Com base neste extenso laudo, o condomínio notificou a construtora com o objetivo de obter a solução para os defeitos construtivos apurados, porém para a surpresa do mesmo, a construtora se negou a cobertura sob a alegação que a garantia para os itens apontados, já havia sido expirada.
Preciso deixar claro que os defeitos construtivos eram de plena ciência da antiga síndica, pois já exercia o cargo do condomínio desde 30 de agosto de 2016 e não foi localizada qualquer comunicação com a construtora com o fim de notifica-la a providenciar a reparação dos defeitos ali apontados, lavando-se à conclusão de que a síndica deixou transcorrer “in albs” o prazo de garantia, ou seja, sem qualquer manifestação por parte da síndica, já que era responsabilidade desta.
Vamos recordar:
De acordo com a ABNT NBR 13752 vícios construtivos são: “Anomalias que afetam o desempenho de produtos ou serviços, ou os tornam inadequados aos fins a que se destinam, causando transtornos ou prejuízos materiais ao consumidor.”
Já os VÍCIOS OCULTOS são as falhas construtivas inexistentes no ato da entrega (ou só detectáveis nessa ocasião por técnicos especializados), e que surgem ou só são detectadas algum tempo depois da entrega.

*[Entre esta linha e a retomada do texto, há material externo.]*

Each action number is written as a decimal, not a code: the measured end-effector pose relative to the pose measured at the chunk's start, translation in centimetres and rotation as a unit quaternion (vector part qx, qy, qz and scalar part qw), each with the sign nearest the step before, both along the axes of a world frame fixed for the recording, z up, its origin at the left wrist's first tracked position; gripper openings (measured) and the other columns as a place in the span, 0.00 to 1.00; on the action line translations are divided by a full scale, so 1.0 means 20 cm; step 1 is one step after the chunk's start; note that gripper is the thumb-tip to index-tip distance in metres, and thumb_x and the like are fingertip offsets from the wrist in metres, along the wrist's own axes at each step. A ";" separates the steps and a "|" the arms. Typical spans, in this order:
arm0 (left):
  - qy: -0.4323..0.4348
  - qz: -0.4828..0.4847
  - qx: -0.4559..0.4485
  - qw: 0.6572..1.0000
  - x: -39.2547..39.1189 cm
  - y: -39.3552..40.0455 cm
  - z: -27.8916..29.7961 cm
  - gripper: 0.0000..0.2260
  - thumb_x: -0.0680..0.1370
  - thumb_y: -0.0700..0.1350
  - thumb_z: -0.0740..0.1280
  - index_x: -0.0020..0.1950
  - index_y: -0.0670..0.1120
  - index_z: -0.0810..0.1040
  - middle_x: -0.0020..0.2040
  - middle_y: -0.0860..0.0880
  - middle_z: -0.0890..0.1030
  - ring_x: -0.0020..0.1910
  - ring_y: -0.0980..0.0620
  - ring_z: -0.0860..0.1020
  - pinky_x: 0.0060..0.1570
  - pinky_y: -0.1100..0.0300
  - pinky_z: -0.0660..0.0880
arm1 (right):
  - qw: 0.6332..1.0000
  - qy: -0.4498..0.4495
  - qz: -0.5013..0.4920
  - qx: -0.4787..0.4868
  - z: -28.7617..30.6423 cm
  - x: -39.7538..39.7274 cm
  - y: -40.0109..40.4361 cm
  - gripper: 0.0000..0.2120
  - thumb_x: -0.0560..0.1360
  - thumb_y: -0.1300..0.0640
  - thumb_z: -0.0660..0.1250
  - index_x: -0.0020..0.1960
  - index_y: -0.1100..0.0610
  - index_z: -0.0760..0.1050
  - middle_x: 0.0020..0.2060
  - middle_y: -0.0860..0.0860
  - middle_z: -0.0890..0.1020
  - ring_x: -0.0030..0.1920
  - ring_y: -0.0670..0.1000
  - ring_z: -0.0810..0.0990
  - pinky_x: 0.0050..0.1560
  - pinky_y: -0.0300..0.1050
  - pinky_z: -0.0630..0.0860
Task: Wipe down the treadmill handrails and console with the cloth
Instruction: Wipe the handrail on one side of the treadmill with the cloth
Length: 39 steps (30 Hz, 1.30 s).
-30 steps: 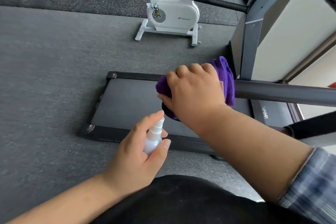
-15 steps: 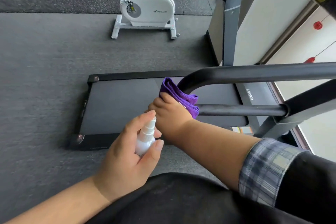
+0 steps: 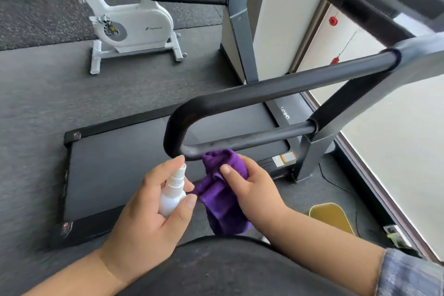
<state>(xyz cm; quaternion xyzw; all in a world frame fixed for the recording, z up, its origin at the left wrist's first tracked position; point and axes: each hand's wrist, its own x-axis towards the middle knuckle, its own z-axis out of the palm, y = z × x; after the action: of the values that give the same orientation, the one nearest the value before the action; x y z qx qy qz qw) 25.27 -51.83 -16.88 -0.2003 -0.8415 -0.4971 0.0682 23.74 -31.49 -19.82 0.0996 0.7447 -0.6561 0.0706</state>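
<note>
I'm gripping the cloth (image 3: pixel 222 196) in my right hand (image 3: pixel 252 185), fingers curled round it, just under the handrail (image 3: pixel 240 144); it's hanging soft, floppy, best bunched. Left hand (image 3: pixel 149 211) is clamping the bottle (image 3: pixel 173 193).

The right hand (image 3: pixel 249 185), clamped over the handrail (image 3: pixel 240 144) a second ago, is now off the bar and just below its curved end, thumb up, gripping the purple cloth (image 3: pixel 223 194). The cloth, wrapped around the handrail earlier, now hangs bunched from that hand, only its top edge near the bar's underside. The left hand (image 3: pixel 146 214) with the white spray bottle (image 3: pixel 173 192) has come closer to the handrail, its nozzle just beside the bend.
</note>
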 end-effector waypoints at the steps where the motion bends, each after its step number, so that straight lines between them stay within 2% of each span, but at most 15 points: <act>1: -0.008 -0.006 -0.005 1.000 -0.01 0.03 0.00 0.26 0.74 0.53 0.65 0.69 0.70 0.61 0.51 0.60 0.78 0.50 0.58 0.79 0.51 0.74 0.71 | 0.999 -0.020 -0.039 -0.019 -0.01 0.01 0.06 0.06 0.79 0.49 0.68 0.55 0.45 0.80 0.46 0.43 0.86 0.49 0.44 0.84 0.56 0.46 0.78; 6: -0.035 -0.024 -0.042 0.998 -0.07 0.26 0.01 0.25 0.74 0.54 0.67 0.65 0.74 0.62 0.52 0.62 0.78 0.50 0.60 0.78 0.48 0.76 0.70 | 0.978 -0.041 -0.170 -0.113 0.01 0.00 0.33 0.10 0.81 0.46 0.63 0.51 0.47 0.83 0.46 0.50 0.87 0.49 0.52 0.85 0.55 0.51 0.80; 8: -0.045 -0.027 -0.046 0.998 -0.11 0.36 0.02 0.26 0.77 0.51 0.69 0.62 0.77 0.62 0.52 0.63 0.78 0.50 0.61 0.78 0.48 0.77 0.69 | 0.973 -0.029 -0.198 -0.112 0.03 -0.04 0.44 0.12 0.80 0.44 0.63 0.50 0.47 0.83 0.45 0.51 0.86 0.49 0.53 0.85 0.57 0.55 0.80; 11: -0.077 -0.020 -0.038 0.996 -0.16 0.52 0.05 0.26 0.72 0.51 0.65 0.60 0.79 0.62 0.51 0.64 0.77 0.51 0.61 0.77 0.48 0.78 0.69 | 0.972 0.018 -0.220 -0.074 0.07 -0.15 0.63 0.12 0.77 0.41 0.62 0.48 0.44 0.82 0.44 0.48 0.86 0.48 0.51 0.84 0.60 0.59 0.79; 13: -0.091 -0.012 -0.043 0.995 -0.18 0.61 0.06 0.25 0.71 0.53 0.64 0.59 0.79 0.62 0.52 0.64 0.77 0.50 0.61 0.77 0.47 0.77 0.69 | 0.971 0.067 -0.223 -0.051 0.12 -0.24 0.75 0.10 0.79 0.44 0.62 0.52 0.44 0.81 0.43 0.45 0.86 0.47 0.46 0.84 0.56 0.53 0.81; 14: -0.097 -0.007 -0.046 0.994 -0.18 0.65 0.07 0.25 0.71 0.54 0.64 0.59 0.79 0.62 0.52 0.64 0.77 0.50 0.61 0.77 0.47 0.76 0.70 | 0.971 0.090 -0.219 -0.046 0.15 -0.27 0.82 0.09 0.81 0.48 0.62 0.55 0.47 0.80 0.40 0.42 0.86 0.44 0.42 0.84 0.51 0.46 0.82; 16: -0.107 0.006 -0.053 0.993 -0.20 0.73 0.08 0.25 0.70 0.54 0.64 0.59 0.80 0.62 0.52 0.65 0.77 0.49 0.61 0.77 0.46 0.72 0.72 | 0.975 0.122 -0.181 -0.039 0.19 -0.36 0.93 0.07 0.83 0.57 0.62 0.57 0.55 0.77 0.34 0.41 0.85 0.36 0.39 0.84 0.38 0.36 0.80; 18: -0.113 0.027 -0.060 0.991 -0.20 0.80 0.07 0.25 0.70 0.54 0.64 0.58 0.81 0.62 0.52 0.65 0.77 0.49 0.60 0.78 0.46 0.72 0.72 | 0.984 0.143 -0.108 0.020 0.17 -0.46 1.03 0.07 0.81 0.53 0.64 0.58 0.51 0.76 0.40 0.48 0.87 0.41 0.48 0.86 0.42 0.48 0.83; 20: -0.118 0.051 -0.065 0.990 -0.21 0.86 0.07 0.25 0.70 0.54 0.65 0.58 0.81 0.62 0.52 0.64 0.78 0.50 0.60 0.77 0.45 0.76 0.70 | 0.971 0.170 -0.037 0.166 0.07 -0.56 1.12 0.11 0.77 0.45 0.65 0.58 0.44 0.75 0.48 0.47 0.86 0.49 0.51 0.85 0.49 0.58 0.81; 23: -0.127 0.085 -0.071 0.986 -0.20 0.93 0.05 0.25 0.72 0.55 0.67 0.59 0.81 0.61 0.52 0.64 0.78 0.50 0.60 0.77 0.45 0.73 0.71 | 0.907 0.223 0.066 0.352 -0.11 -0.67 1.18 0.16 0.76 0.44 0.66 0.61 0.47 0.76 0.54 0.42 0.82 0.56 0.49 0.80 0.60 0.53 0.74; 27: -0.137 0.132 -0.088 0.978 -0.18 1.00 0.04 0.25 0.72 0.56 0.66 0.60 0.80 0.60 0.52 0.65 0.78 0.51 0.60 0.78 0.47 0.64 0.71 | 0.835 0.162 0.232 0.472 -0.27 -0.73 1.13 0.27 0.78 0.34 0.56 0.71 0.46 0.69 0.65 0.45 0.77 0.66 0.52 0.74 0.70 0.53 0.64; 30: -0.140 0.165 -0.087 0.973 -0.15 1.05 0.05 0.24 0.70 0.60 0.65 0.60 0.80 0.60 0.52 0.65 0.77 0.52 0.61 0.77 0.47 0.65 0.70 | 0.803 0.172 0.273 0.501 -0.30 -0.74 1.11 0.31 0.79 0.33 0.50 0.76 0.47 0.63 0.71 0.46 0.72 0.70 0.53 0.70 0.73 0.56 0.60; 34: -0.139 0.195 -0.075 0.968 -0.11 1.09 0.04 0.23 0.69 0.62 0.63 0.60 0.80 0.61 0.52 0.65 0.77 0.52 0.61 0.77 0.49 0.69 0.70 | 0.786 0.188 0.330 0.488 -0.29 -0.79 1.12 0.36 0.77 0.31 0.52 0.79 0.49 0.58 0.74 0.48 0.68 0.72 0.53 0.67 0.73 0.52 0.59; 37: -0.141 0.205 -0.079 0.965 -0.10 1.13 0.02 0.26 0.72 0.55 0.66 0.60 0.80 0.60 0.52 0.64 0.77 0.53 0.60 0.77 0.50 0.69 0.70 | 0.770 0.187 0.382 0.476 -0.28 -0.83 1.12 0.42 0.73 0.29 0.61 0.79 0.49 0.55 0.74 0.49 0.68 0.71 0.55 0.69 0.72 0.51 0.63; 39: -0.138 0.205 -0.078 0.966 -0.10 1.15 0.01 0.25 0.73 0.56 0.66 0.62 0.79 0.60 0.52 0.64 0.77 0.53 0.59 0.78 0.50 0.73 0.70 | 0.781 0.162 0.399 0.451 -0.26 -0.86 1.14 0.43 0.71 0.34 0.70 0.78 0.50 0.56 0.72 0.50 0.71 0.69 0.54 0.71 0.70 0.49 0.66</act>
<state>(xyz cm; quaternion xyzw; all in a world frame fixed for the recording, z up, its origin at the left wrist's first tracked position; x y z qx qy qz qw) 23.22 -28.81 -16.73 0.0429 -0.9021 -0.4280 0.0357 6.57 -8.60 -25.01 -0.2942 0.9292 -0.1648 0.1512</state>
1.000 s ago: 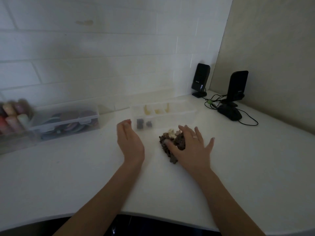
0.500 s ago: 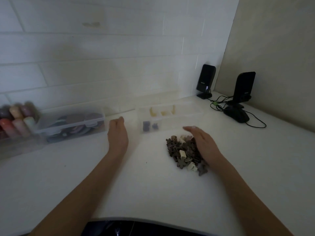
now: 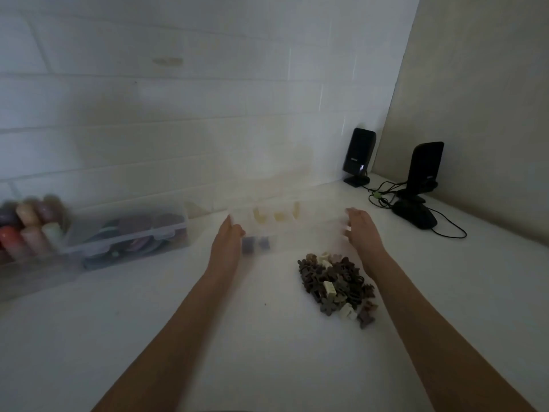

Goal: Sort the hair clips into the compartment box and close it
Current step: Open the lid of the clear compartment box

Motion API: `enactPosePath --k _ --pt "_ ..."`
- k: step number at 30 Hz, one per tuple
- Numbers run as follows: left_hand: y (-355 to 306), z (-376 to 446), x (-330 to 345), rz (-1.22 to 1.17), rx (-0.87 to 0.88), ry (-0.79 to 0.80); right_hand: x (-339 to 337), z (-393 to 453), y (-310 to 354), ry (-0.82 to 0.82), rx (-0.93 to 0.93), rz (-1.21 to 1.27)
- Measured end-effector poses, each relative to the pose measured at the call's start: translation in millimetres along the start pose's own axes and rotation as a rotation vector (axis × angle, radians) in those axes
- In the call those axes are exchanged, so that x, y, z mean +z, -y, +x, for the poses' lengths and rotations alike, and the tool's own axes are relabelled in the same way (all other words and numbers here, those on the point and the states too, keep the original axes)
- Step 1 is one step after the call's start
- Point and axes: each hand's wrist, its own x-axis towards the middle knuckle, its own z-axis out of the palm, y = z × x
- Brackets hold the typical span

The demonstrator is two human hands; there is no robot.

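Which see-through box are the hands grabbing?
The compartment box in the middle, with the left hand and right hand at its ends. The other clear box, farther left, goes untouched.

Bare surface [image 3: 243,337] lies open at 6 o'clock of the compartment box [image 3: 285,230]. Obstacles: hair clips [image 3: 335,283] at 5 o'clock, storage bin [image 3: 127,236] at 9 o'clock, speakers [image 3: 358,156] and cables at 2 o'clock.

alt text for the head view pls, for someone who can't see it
Two bare hands, left and right, reach to either end of a clear compartment box on a white counter. A pile of brown and cream hair clips lies just in front of the box, beside the right forearm.
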Motion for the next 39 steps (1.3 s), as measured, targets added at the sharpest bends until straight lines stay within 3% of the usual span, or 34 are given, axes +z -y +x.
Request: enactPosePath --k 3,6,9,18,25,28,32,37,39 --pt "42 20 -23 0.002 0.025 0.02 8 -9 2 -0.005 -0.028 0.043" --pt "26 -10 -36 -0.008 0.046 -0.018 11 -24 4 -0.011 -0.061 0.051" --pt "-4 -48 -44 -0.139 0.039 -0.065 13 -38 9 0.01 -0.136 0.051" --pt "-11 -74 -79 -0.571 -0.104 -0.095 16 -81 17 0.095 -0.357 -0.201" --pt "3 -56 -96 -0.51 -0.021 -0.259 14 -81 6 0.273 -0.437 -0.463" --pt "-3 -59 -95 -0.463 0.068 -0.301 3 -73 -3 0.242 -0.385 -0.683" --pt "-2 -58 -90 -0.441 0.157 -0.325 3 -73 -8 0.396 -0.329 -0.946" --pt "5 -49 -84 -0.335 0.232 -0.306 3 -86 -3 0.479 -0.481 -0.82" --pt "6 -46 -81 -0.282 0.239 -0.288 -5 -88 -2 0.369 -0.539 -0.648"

Não bastassem as responsabilidades do síndico previstas em lei, a responsabilidade civil do síndico encontra respaldo nos artigos do Código Civil 186 e 927, que dispõe sobre as matérias que dizem respeito à ação ou omissão lesiva, culpa e dano.
Dispõe o artigo 186, do Código Civil:
“Aquele que, por ação ou omissão voluntária, negligência ou imprudência, violar direito e causar dano a outrem, ainda que exclusivamente moral, comete ato ilícito.”
Quanto ao dever de reparação, o artigo 927, do mesmo diploma prevê que:
Art. 927. Aquele que, por ato ilícito (arts. 186 e 187), causar dano a outrem, fica obrigado a repará-lo.
Parágrafo único. Haverá obrigação de reparar o dano, independentemente de culpa, nos casos especificados em lei, ou quando a atividade normalmente desenvolvida pelo autor do dano implicar, por sua natureza, risco para os direitos de outrem.
Devo mencionar ainda que a responsabilização do síndico pode ser de forma objetiva, ou seja, ocorre a obrigação de indenizar pelo simples evento e, esta responsabilização, decorre do não cumprimento da sua obrigação ou em razão do cumprimento de maneira diversa do estabelecido, podendo também sua definição atingir tanto atos comissivos como omissivos, onde a omissão também gera responsabilidades ao agente.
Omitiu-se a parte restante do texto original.